История одного крестьянина. Том 1 - Эркман-Шатриан 18 стр.


Меж тем старики, собравшись у окна, принялись обсуждать дела бальяжа и всякий раз, при появлении нового именитого сельчанина, выкрикивали:

— Эге, а вот и Плетч… эге, а вот и Ригон… иди-ка сюда! Как поживаешь?

Валентин, стоя поодаль, посмеивался и поглядывал на меня. Однако ж его раболепие перед королем, королевой и прочими высокопоставленными особами ничуть не мешало ему любить хорошее вино, сосиски и ветчину. Его тешила мысль о пирушке, и длинный его нос с удовольствием втягивал запахи кухни.

Наконец пробило полдень. Николь послала меня за Шовелем, но не успел я выйти, как он не спеша вошел вместе с Маргаритой. Все закричали:

— А, вот и он… Вот и он!

Шовель, одетый в куртку из легкой дешевой ткани, смеялся, пожимая всем руки. Однако это был уже не прежний Шовель. Теперь помощник прево не мог бы подойти к нему, взять под стражу: он был одним из пятнадцати депутатов, избранных в Меце, и это ясно чувствовалось по выражению его лица. Его маленькие черные глазки блестели ярче прежнего, белоснежный воротничок рубашки торчал до самых ушей.

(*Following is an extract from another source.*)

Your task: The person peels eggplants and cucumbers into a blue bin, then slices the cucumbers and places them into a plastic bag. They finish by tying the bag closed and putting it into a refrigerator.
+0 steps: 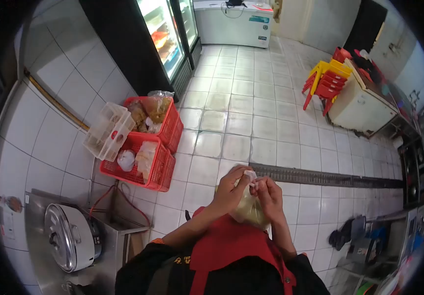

Верзила Летюмье, любивший церемонии, собрался было произнести нечто вроде приветственной речи, но Шовель, смеясь, сказал:

— Сосед Летюмье, вот и суп подали, пахнет превкусно.

И правда, появилась тетушка Катрина — она с важностью водворила на стол большую супницу.

Тут Жан Леру воскликнул:

— Сядем же, друзья, сядем. Летюмье, вы произнесете речь за сладким. Соловья баснями не кормят. Садись-ка сюда, Кошар. А вы, Шовель, сядьте туда, во главе стола. Валентин! Гюре! Жан-Пьер!..

Словом, он каждому указал место; всем не терпелось повеселиться. Отец, Валентин и я сидели против дядюшки Жана, который всех угощал: он поднял крышку с супницы, пар облачком взвился к потолку, разнесся вкусный запах бульона с гренками, и гости стали передавать тарелки.

Я никогда не видел столько яств и был в восторге, а батюшка — еще в большем.

— Перед каждым стоит бутылка, — сказал дядюшка Жан, — пусть каждый себе сам наливает.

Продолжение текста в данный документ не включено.